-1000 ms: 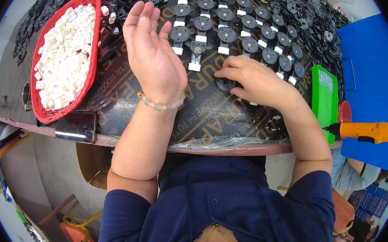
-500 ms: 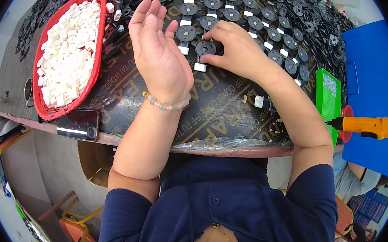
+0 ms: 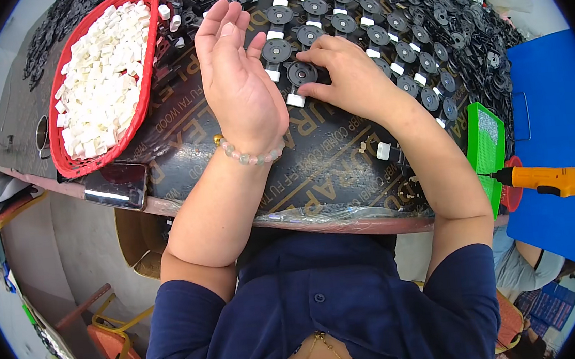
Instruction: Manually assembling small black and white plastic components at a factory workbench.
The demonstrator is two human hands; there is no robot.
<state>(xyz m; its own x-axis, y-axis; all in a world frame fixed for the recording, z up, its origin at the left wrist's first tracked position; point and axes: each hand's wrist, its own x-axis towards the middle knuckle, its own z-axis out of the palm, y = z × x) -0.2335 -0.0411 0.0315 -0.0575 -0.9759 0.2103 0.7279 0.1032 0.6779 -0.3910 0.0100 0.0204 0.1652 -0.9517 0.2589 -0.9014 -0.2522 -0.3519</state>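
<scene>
My left hand (image 3: 242,88) is raised above the table, palm turned up and fingers stretched out, with nothing in it. My right hand (image 3: 347,75) curls thumb and fingers around the edge of a round black plastic part (image 3: 302,73), which has a white block (image 3: 295,100) at its near end. This part lies at the near end of slanting rows of similar round black parts (image 3: 315,7), each with a white block. Nearer to me, a single white-tipped black piece (image 3: 385,151) rests by my right forearm.
A red basket (image 3: 149,82) full of white blocks stands at the left, with a phone (image 3: 117,186) near the table edge. Loose black parts (image 3: 473,33) are heaped at the far right. A green tray (image 3: 487,155) and an orange electric screwdriver (image 3: 547,180) are at the right.
My right hand and the round black part have shifted very slightly left. My left hand has moved a little to the right, still spread. The orange screwdriver has swung slightly.
</scene>
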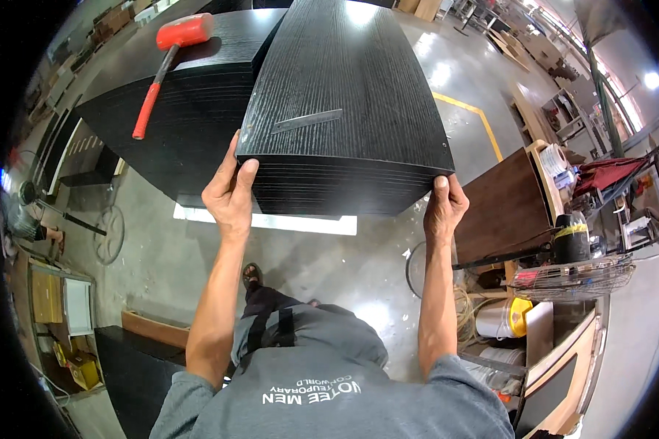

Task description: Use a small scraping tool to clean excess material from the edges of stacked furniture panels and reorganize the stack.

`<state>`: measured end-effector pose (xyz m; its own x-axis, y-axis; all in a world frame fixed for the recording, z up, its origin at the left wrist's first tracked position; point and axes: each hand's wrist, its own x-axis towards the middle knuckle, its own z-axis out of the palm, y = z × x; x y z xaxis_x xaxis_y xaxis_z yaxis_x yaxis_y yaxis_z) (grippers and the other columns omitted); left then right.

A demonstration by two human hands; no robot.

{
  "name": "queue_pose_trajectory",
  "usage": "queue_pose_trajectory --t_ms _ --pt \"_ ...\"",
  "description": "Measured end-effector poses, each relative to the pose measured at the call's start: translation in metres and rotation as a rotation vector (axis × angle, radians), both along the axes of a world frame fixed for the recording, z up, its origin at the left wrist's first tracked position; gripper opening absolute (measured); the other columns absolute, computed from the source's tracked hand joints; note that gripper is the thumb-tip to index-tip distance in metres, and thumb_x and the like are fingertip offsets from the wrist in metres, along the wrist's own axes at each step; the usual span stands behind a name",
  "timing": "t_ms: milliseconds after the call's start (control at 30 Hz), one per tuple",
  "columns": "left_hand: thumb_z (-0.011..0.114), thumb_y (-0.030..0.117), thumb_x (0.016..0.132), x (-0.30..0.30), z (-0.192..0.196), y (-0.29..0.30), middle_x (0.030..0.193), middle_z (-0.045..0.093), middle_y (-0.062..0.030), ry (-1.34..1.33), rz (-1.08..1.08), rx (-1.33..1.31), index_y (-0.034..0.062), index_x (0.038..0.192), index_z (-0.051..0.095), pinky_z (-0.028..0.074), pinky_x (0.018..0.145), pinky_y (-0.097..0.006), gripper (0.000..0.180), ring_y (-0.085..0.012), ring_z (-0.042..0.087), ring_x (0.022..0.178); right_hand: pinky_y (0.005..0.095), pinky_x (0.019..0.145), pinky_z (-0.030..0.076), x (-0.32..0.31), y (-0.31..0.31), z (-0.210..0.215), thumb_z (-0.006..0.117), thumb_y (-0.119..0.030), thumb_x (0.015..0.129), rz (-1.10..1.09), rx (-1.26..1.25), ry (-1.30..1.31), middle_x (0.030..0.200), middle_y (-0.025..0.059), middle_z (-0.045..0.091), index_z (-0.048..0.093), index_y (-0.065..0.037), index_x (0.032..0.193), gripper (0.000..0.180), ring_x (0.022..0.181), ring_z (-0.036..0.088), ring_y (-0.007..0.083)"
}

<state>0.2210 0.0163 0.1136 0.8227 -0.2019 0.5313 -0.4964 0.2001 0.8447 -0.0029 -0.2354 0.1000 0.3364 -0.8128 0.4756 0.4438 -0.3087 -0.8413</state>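
Pinching the near corners of the black top board (351, 66) at twelve o'clock, fingers (458, 193) of left hand (231, 205) near ten, right hand (442, 214) at three! The pile (333, 189) looks neatly stacked already; the board isn't lifted off, steel ruler (307, 121) lying on it.

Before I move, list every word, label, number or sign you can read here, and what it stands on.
Grey shirt: large white lettering, upside down in the view; its wording I won't copy.
Thin metal strip: any markings are too small to read.
White-and-yellow bucket: no readable label.
Stacked black boards: no lettering visible.
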Motion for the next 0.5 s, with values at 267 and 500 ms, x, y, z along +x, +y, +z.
queue_pose_trajectory --t_ms 267,500 --pt "0.071 0.003 0.087 0.006 0.008 0.005 0.123 0.066 -0.0143 0.125 -0.123 -0.152 -0.0042 0.123 0.062 0.046 0.098 -0.025 0.037 -0.0162 0.062 0.110 0.0251 0.082 0.046 0.000 -0.005 0.007 0.069 -0.032 0.091 -0.149 -0.063 0.038 0.109 0.0108 0.070 0.059 0.006 0.127 0.053 0.085 0.059 0.0099" --pt "0.074 0.012 0.087 0.011 0.005 0.005 0.124 0.065 -0.0166 0.155 -0.187 -0.225 -0.0037 0.121 0.064 0.045 0.102 -0.028 0.039 -0.0193 0.061 0.115 0.0328 0.103 0.039 0.002 -0.012 0.001 0.062 -0.039 0.096 -0.063 -0.088 0.046 0.125 0.0153 0.063 0.058 0.012 0.125 0.058 0.112 0.057 0.0188"
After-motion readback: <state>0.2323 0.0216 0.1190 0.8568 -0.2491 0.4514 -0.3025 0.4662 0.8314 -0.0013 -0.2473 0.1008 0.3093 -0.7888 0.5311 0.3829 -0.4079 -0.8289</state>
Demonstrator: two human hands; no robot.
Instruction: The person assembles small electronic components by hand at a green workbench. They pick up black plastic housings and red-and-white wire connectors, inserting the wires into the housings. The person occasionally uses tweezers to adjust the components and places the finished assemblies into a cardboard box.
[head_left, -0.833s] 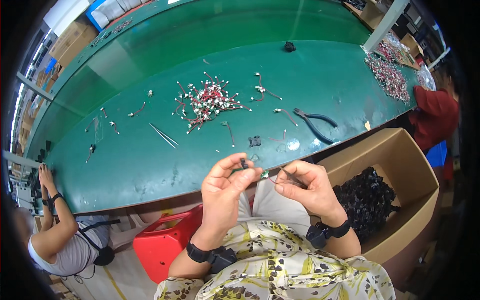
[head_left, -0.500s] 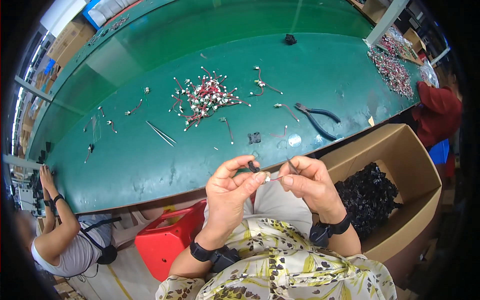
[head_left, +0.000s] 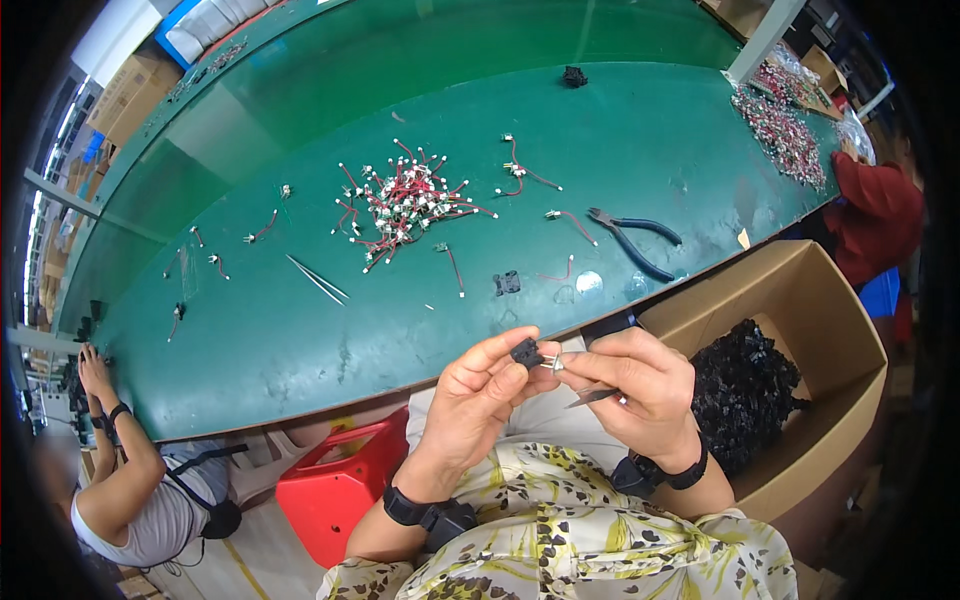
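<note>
Just past the table's near edge, my left hand [head_left: 475, 400] pinches a small black plastic part [head_left: 526, 352] between thumb and fingers. My right hand [head_left: 645, 385] faces it, its thumb and forefinger closed on a small white connector [head_left: 557, 364] that sits right beside the black part. Whether the two pieces touch, I cannot tell. A thin, pointed metal tool [head_left: 592, 397], perhaps tweezers, is also tucked in the right hand, its tip toward the left. Ahead on the green table [head_left: 400, 330] lies a heap of red-wired white connectors [head_left: 410, 205].
Tweezers [head_left: 318, 279], blue-handled cutters [head_left: 640, 240], a flat black part [head_left: 507, 283] and several loose wired connectors lie on the table. A cardboard box [head_left: 830, 420] of black parts [head_left: 745, 400] stands at my right. A red stool [head_left: 325, 500] is at my left; co-workers sit on both sides.
My hands have come closer together and shifted slightly right. The right hand has turned, and the black part now faces the white connector, which was at the left fingertips before.
</note>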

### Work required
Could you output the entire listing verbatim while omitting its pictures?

### Reply
-1000 ms: 
-500 ms: 
+0 ms: 
Instruction: Manually assembling small black and white plastic components at a factory workbench.
The demonstrator is two human hands; there is no robot.
<state>(xyz m; its own x-axis, y-axis; all in a world frame fixed for the recording, z up, its origin at the left wrist's first tracked position; point and axes: each hand's wrist, its own x-axis towards the middle knuckle, its own z-axis out of the palm, y = z × x) -0.2335 -0.0411 0.0315 -0.0575 -0.9759 0.2103 0.7279 0.1032 0.6779 -0.3910 0.0100 0.0204 0.1652 -0.9517 0.2589 -0.9014 -0.2522 -0.3519</state>
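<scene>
My left hand (image 3: 242,88) is raised above the table, palm turned up and fingers stretched out, with nothing in it. My right hand (image 3: 347,75) curls thumb and fingers around the edge of a round black plastic part (image 3: 302,73), which has a white block (image 3: 295,100) at its near end. This part lies at the near end of slanting rows of similar round black parts (image 3: 315,7), each with a white block. Nearer to me, a single white-tipped black piece (image 3: 385,151) rests by my right forearm.
A red basket (image 3: 149,82) full of white blocks stands at the left, with a phone (image 3: 117,186) near the table edge. Loose black parts (image 3: 473,33) are heaped at the far right. A green tray (image 3: 487,155) and an orange electric screwdriver (image 3: 547,180) are at the right.
My right hand and the round black part have shifted very slightly left. My left hand has moved a little to the right, still spread. The orange screwdriver has swung slightly.
</scene>
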
Task description: Use a small scraping tool to clean excess material from the edges of stacked furniture panels and reorganize the stack.

`<state>`: measured end-effector pose (xyz m; its own x-axis, y-axis; all in a world frame fixed for the recording, z up, its origin at the left wrist's first tracked position; point and axes: each hand's wrist, its own x-axis towards the middle knuckle, its own z-axis out of the palm, y = z × x; x y z xaxis_x xaxis_y xaxis_z yaxis_x yaxis_y yaxis_z) (grippers and the other columns omitted); left then right.

A demonstration by two human hands; no robot.

{
  "name": "queue_pose_trajectory",
  "usage": "queue_pose_trajectory --t_ms _ --pt \"_ ...\"",
  "description": "Measured end-effector poses, each relative to the pose measured at the call's start: translation in metres and rotation as a rotation vector (axis × angle, radians), both along the axes of a world frame fixed for the recording, z up, its origin at the left wrist's first tracked position; gripper opening absolute (measured); the other columns absolute, computed from the source's tracked hand joints; note that gripper is the thumb-tip to index-tip distance in metres, and thumb_x and the like are fingertip offsets from the wrist in metres, along the wrist's own axes at each step; the usual span stands behind a name",
  "timing": "t_ms: milliseconds after the call's start (control at 30 Hz), one per tuple",
  "columns": "left_hand: thumb_z (-0.011..0.114), thumb_y (-0.030..0.117), thumb_x (0.016..0.132), x (-0.30..0.30), z (-0.192..0.196), y (-0.29..0.30), middle_x (0.030..0.193), middle_z (-0.045..0.093), middle_y (-0.062..0.030), ry (-1.34..1.33), rz (-1.08..1.08), rx (-1.33..1.31), index_y (-0.034..0.062), index_x (0.038..0.192), index_z (-0.051..0.095), pinky_z (-0.028..0.074), pinky_x (0.018..0.145), pinky_y (-0.097..0.006), gripper (0.000..0.180), ring_y (-0.085..0.012), ring_z (-0.042..0.087), ring_x (0.022..0.178); right_hand: pinky_y (0.005..0.095), pinky_x (0.019..0.145), pinky_z (-0.030..0.076), x (-0.32..0.31), y (-0.31..0.31), z (-0.210..0.215), thumb_z (-0.006..0.117), thumb_y (-0.119..0.030), thumb_x (0.015..0.129), rz (-1.10..1.09), rx (-1.26..1.25), ry (-1.30..1.31), middle_x (0.030..0.200), middle_y (-0.025..0.059), middle_z (-0.045..0.091), index_z (-0.048..0.093), index_y (-0.065..0.037), index_x (0.032..0.193), gripper (0.000..0.180), ring_x (0.022..0.181), ring_z (-0.036..0.088), ring_y (-0.007..0.083)"
}

<state>0.2210 0.0163 0.1136 0.8227 -0.2019 0.5313 -0.4964 0.2001 0.8447 -0.0029 -0.2354 0.1000 0.3364 -0.8128 0.4756 0.4438 -0.3087 -0.8413</state>
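Pinching the near corners of the black top board (351, 66) at twelve o'clock, fingers (458, 193) of left hand (231, 205) near ten, right hand (442, 214) at three! The pile (333, 189) looks neatly stacked already; the board isn't lifted off, steel ruler (307, 121) lying on it.

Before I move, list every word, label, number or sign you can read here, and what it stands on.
Grey shirt: large white lettering, upside down in the view; its wording I won't copy.
Thin metal strip: any markings are too small to read.
White-and-yellow bucket: no readable label.
Stacked black boards: no lettering visible.
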Motion for the next 0.5 s, with values at 267 and 500 ms, x, y, z along +x, +y, +z.
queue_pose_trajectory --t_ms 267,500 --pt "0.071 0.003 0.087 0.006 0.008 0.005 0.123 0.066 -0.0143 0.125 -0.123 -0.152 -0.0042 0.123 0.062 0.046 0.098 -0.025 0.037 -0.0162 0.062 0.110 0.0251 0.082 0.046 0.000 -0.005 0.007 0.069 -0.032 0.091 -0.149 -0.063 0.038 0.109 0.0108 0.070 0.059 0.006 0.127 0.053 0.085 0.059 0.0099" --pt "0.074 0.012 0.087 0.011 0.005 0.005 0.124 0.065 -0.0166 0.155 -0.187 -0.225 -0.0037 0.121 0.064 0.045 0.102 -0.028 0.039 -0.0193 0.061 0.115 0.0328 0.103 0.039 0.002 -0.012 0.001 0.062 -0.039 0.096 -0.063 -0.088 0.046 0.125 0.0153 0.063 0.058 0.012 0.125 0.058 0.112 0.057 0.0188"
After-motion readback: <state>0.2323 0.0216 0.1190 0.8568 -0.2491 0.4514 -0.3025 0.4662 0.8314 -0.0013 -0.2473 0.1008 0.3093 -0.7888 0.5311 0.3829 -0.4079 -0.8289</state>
Demonstrator: two human hands; no robot.
Instruction: The person assembles small electronic components by hand at a green workbench. They pick up black plastic housings and red-and-white wire connectors, inserting the wires into the housings. The person occasionally uses tweezers to adjust the components and places the finished assemblies into a cardboard box.
[head_left, -0.833s] 
[head_left, -0.500s] 
[head_left, +0.000s] 
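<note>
Just past the table's near edge, my left hand [head_left: 475, 400] pinches a small black plastic part [head_left: 526, 352] between thumb and fingers. My right hand [head_left: 645, 385] faces it, its thumb and forefinger closed on a small white connector [head_left: 557, 364] that sits right beside the black part. Whether the two pieces touch, I cannot tell. A thin, pointed metal tool [head_left: 592, 397], perhaps tweezers, is also tucked in the right hand, its tip toward the left. Ahead on the green table [head_left: 400, 330] lies a heap of red-wired white connectors [head_left: 410, 205].
Tweezers [head_left: 318, 279], blue-handled cutters [head_left: 640, 240], a flat black part [head_left: 507, 283] and several loose wired connectors lie on the table. A cardboard box [head_left: 830, 420] of black parts [head_left: 745, 400] stands at my right. A red stool [head_left: 325, 500] is at my left; co-workers sit on both sides.
My hands have come closer together and shifted slightly right. The right hand has turned, and the black part now faces the white connector, which was at the left fingertips before.
</note>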

What the exercise asked for is now done.